A human-centric trust model for the Internet of Things
Building transparency and individual choice into IoT security.
For IoT security to be successful, there needs to be an effective way to reason about how humanity can trust the security, safety, and privacy of this massive transformation of the world. Most importantly, “ordinary people,” whether they are consumers or workers, must be able to safely, reliably, and intuitively interact with vast, complex, interconnected systems of IoT devices. It can be overwhelming to think about all the ways individuals and society can be damaged by the haphazard engineering of systems that merge the physical and digital worlds. Technologists have done a terrible job with security technology so far, yet now we are about to impose those failures onto the physical world on a scale that only ubiquitous, pervasive, even invasive computing and connectivity can accomplish. Continuing the status quo is unsustainable.

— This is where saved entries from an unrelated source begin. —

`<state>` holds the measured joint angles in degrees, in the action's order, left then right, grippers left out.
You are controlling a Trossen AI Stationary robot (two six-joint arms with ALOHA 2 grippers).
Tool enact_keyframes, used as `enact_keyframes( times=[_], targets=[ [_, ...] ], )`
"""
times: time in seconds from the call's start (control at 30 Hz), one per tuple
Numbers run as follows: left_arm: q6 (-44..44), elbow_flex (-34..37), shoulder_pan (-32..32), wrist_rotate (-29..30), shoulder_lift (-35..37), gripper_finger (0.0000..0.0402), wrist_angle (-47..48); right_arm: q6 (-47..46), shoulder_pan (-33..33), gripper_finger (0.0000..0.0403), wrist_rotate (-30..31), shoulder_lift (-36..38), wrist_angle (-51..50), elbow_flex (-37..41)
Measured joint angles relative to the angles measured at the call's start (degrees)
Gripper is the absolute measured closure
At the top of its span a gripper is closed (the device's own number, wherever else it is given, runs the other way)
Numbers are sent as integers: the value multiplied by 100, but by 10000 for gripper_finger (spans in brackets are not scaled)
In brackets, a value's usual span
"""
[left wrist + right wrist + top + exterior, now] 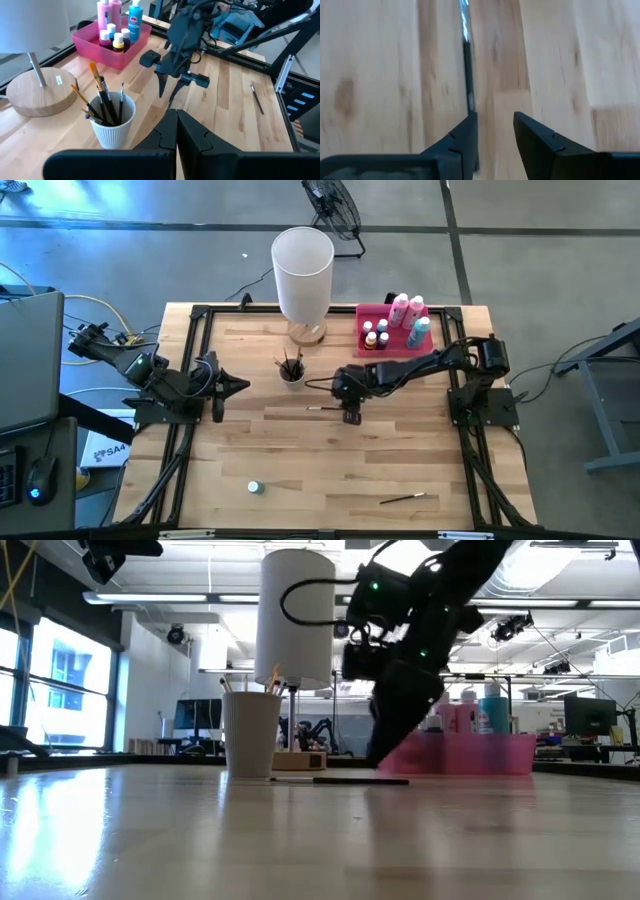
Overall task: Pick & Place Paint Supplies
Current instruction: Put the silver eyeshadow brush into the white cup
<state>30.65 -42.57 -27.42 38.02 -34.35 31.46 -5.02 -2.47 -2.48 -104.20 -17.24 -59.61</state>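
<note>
Our right gripper (492, 132) hangs over a paintbrush (466, 60) on the table (300, 460).
Jaws part-open, empty; the brush lies against one jaw, not between them, so closing could nudge it away.

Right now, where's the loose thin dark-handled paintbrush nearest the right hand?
High view: the thin dark-handled paintbrush lies flat mid-table, beside the right hand, just front-right of the white ribbed cup.

A paintbrush (325, 410) lies on the table (300, 470) before the cup (291, 374).
</note>
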Motion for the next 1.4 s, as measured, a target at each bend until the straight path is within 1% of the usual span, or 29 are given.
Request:
enact_keyframes(
  times=[0.1, 0.23, 0.3, 0.43, 0.63, 0.77, 0.87, 0.97, 1.1, 1.2, 1.3, 1.4],
  targets=[
    [0, 0, 2, -25, 0, 401, 4, 2, 52, 284, 154, 9, 363, -2],
    [-4, 0, 0, -120, -2, 402, 58, 11, 73, 284, 447, 15, 440, -9],
    [-4, 0, 2, -109, -4, 401, 47, 11, 64, 284, 377, 17, 432, -9],
    [134, 0, 0, 121, -4, 402, -34, -1, 71, 284, 336, 22, 409, -13],
    [156, 0, 2, 235, -2, 402, -49, -574, 66, 284, 417, 31, 484, -17],
    [61, 0, 2, 283, 0, 402, -39, -727, 47, 284, 747, 31, 868, -21],
    [62, 0, 2, 485, -1, 401, 2, -686, 10, 284, 853, 33, 1351, -22],
    [66, 0, 4, 657, -41, 402, -59, -703, -33, 284, 677, 35, 1925, -24],
    [86, 0, 2, 810, -42, 402, -87, -648, -134, 284, 11, -15, 2372, -37],
    [125, 0, 2, 996, -37, 402, -172, -568, -214, 284, -420, -188, 2267, -38],
    [117, 0, 2, 1033, -37, 402, -131, -354, -264, 284, -777, -373, 2004, -33],
    [115, 0, 2, 1241, -39, 401, -134, -56, -244, 284, -781, -581, 1835, -33]
  ],
)
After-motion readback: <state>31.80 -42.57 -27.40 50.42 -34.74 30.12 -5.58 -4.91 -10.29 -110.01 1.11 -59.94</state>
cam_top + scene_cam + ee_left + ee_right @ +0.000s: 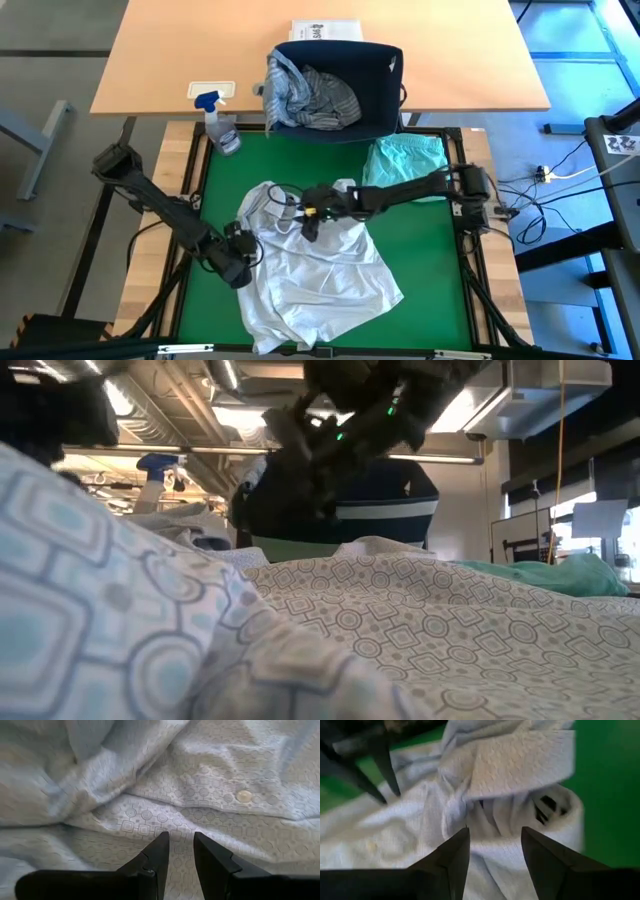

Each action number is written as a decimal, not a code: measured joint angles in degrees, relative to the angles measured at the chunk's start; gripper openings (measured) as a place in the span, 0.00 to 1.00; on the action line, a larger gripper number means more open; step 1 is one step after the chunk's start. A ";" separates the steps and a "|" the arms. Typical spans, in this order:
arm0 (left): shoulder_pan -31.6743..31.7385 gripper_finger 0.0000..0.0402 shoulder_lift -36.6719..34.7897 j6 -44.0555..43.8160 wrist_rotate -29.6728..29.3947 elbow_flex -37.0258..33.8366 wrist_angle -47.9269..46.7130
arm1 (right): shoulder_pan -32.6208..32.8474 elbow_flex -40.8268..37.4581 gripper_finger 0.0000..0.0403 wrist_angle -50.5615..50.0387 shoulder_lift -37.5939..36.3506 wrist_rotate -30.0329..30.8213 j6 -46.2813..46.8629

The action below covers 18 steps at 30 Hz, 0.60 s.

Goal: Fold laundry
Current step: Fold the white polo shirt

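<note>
A pale shirt (pixel 315 270) with a fine geometric print lies crumpled across the middle of the green mat (pixel 435 280). A mint-teal garment (pixel 405 160) lies bunched at the mat's far right. A grey-blue striped shirt (pixel 315 95) is heaped in the navy basket (pixel 385 75) beyond the mat. My left gripper (pixel 245 262) is at the pale shirt's left side. In the left wrist view my left gripper (pixel 181 847) stands narrowly open, with flat cloth showing in the gap. My right gripper (pixel 495 840) stands open above the shirt's collar end (pixel 520 815). My left gripper points steeply down at the pale shirt's left part (pixel 180 827), near a button (pixel 244 796). The cloth in the gap lies flat and is not gathered. I cannot tell whether the fingertips touch it.
A spray bottle (pixel 220 125) lies at the mat's far left corner. A wooden table (pixel 180 50) behind it carries the basket and a printed sheet (pixel 325 30). Bare mat shows along the right side and at the left of the shirt.
</note>
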 joint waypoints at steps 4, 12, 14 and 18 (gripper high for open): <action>0.09 0.21 -0.03 -2.66 -0.28 -1.80 1.91 | 0.09 0.04 0.44 0.85 2.79 4.89 5.38; 0.14 0.21 0.00 -5.26 -2.94 -2.70 1.54 | -0.33 0.02 0.44 -4.25 3.22 16.44 22.90; 0.18 0.21 0.00 -5.24 -3.79 -2.70 1.51 | -0.23 0.04 0.44 -0.97 3.23 16.03 24.12; 0.16 0.21 0.00 -5.24 -4.74 -2.70 1.39 | -0.22 0.13 0.44 2.95 3.59 16.03 28.86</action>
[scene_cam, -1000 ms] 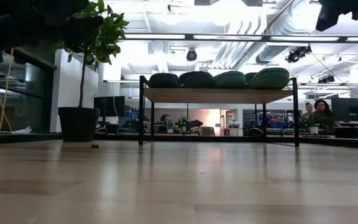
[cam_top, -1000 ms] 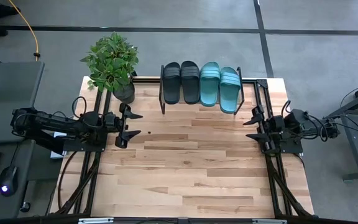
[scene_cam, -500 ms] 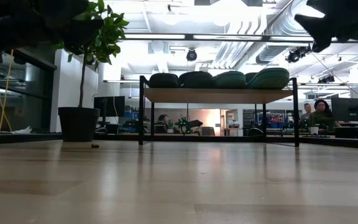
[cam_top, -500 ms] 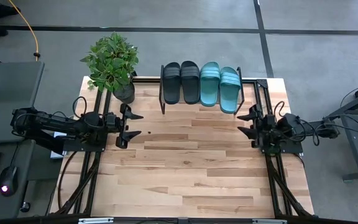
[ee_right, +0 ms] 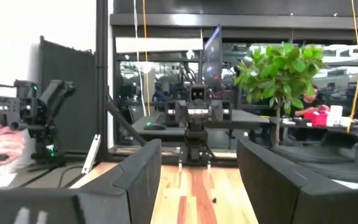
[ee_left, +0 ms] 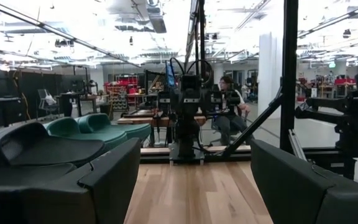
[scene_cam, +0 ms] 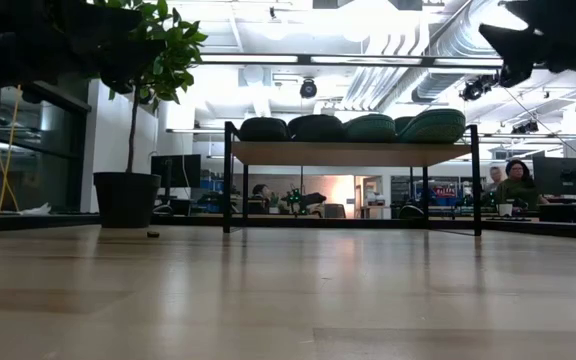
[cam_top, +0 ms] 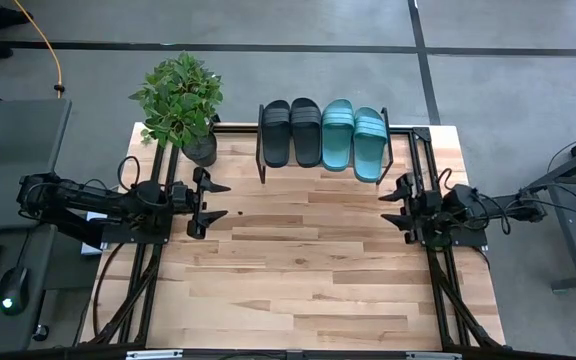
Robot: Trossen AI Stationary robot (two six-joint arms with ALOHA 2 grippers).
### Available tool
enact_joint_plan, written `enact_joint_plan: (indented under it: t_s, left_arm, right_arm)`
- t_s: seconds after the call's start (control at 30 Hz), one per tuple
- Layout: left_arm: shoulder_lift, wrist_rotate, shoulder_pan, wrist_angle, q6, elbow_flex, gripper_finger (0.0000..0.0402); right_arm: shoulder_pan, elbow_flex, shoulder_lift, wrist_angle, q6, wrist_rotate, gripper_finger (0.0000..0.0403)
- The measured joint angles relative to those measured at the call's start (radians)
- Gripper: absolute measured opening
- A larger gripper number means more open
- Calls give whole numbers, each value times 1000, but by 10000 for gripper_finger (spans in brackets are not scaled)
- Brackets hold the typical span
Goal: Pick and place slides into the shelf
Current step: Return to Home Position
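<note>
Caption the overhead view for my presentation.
Four slides line the shelf, two black, two teal; left gripper and right gripper open and empty.

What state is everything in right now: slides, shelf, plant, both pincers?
shelf: upright, loaded on top.
potted plant: upright, back-left corner of the table.
black slides: both on the shelf, side by side, nearer the potted plant.
teal slides: both on the shelf, beside the black pair.
left pincer: open, empty, table's left side.
right pincer: open, empty, table's right side.
</note>
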Motion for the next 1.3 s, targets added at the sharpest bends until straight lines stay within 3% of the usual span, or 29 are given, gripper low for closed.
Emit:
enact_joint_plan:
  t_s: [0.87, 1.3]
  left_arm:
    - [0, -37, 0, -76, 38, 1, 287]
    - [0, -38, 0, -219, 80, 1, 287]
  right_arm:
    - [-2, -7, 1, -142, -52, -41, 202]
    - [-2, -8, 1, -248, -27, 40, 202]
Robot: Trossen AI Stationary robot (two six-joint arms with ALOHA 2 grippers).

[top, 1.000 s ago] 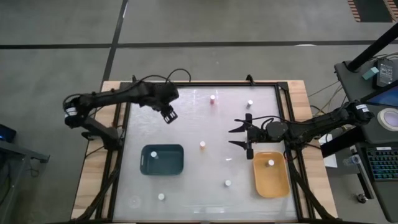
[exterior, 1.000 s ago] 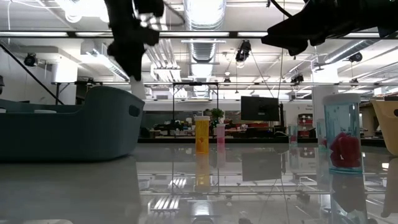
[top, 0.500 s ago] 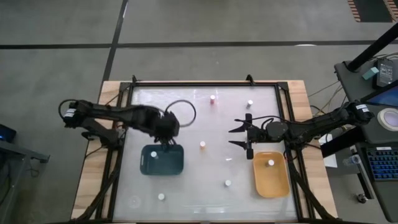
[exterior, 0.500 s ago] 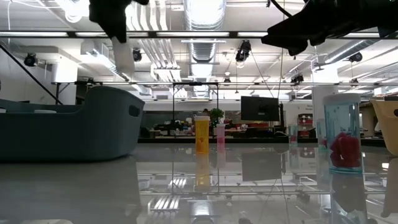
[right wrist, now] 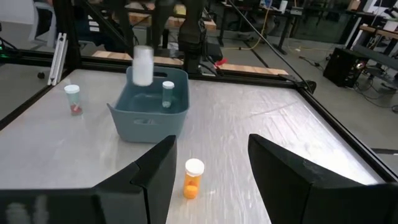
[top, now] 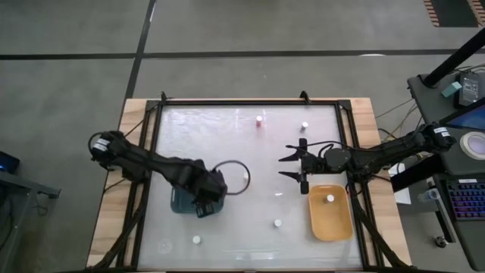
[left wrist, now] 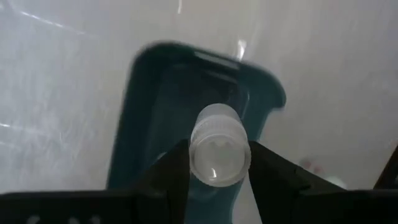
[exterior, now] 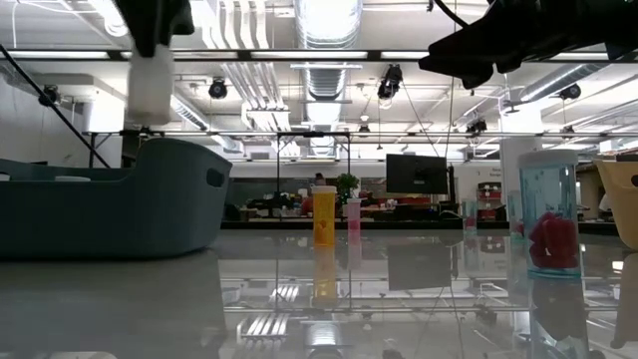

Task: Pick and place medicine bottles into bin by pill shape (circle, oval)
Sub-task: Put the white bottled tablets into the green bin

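While the left gripper (top: 203, 209) hangs over the dark teal tray (top: 182, 202) from above, the right gripper (top: 292, 166) waits, fingers spread, beside the yellow-orange tray (top: 331, 220). Left wrist: fingers clamp a white-capped bottle (left wrist: 219, 152) above the teal tray (left wrist: 143, 112).

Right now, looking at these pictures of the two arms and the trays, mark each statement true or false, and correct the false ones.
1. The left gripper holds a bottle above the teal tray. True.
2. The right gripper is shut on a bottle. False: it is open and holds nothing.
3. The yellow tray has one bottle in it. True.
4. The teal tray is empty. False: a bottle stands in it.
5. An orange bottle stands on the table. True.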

The IoT can be thought of as a hyper-connected, hyper-distributed collection of resources. The complex ecosystem surrounding IoT devices means trusting them will not be intuitive. These connected devices can potentially be controlled and observed by others anywhere on the planet. For example, before the IoT, it was always easy to physically check the locks on your doors and decide to trust those who had the keys. Now with Internet connected “smartlocks,” you can check or alter their state from anywhere. How can an “ordinary person” track who has the electronic key and discern that the software controlling the lock is secure and resistant to hacker attacks? A February 2017 survey of IoT consumers showed that 72% were not sure how to check if their devices had been compromised.
Users should still be able to delegate trust and authority with the same level of certainty as when using purely physical devices. Whether home automation devices or industrial devices, technologists have a responsibility to provide people intuitive and simple methods to accurately discern what devices and services can be relied on, and what threats they should rationally worry about. This poses the question, “How can we get back to a place of relative simplicity of function and where the average user has a reasonable understanding of the integrity of their connected devices?”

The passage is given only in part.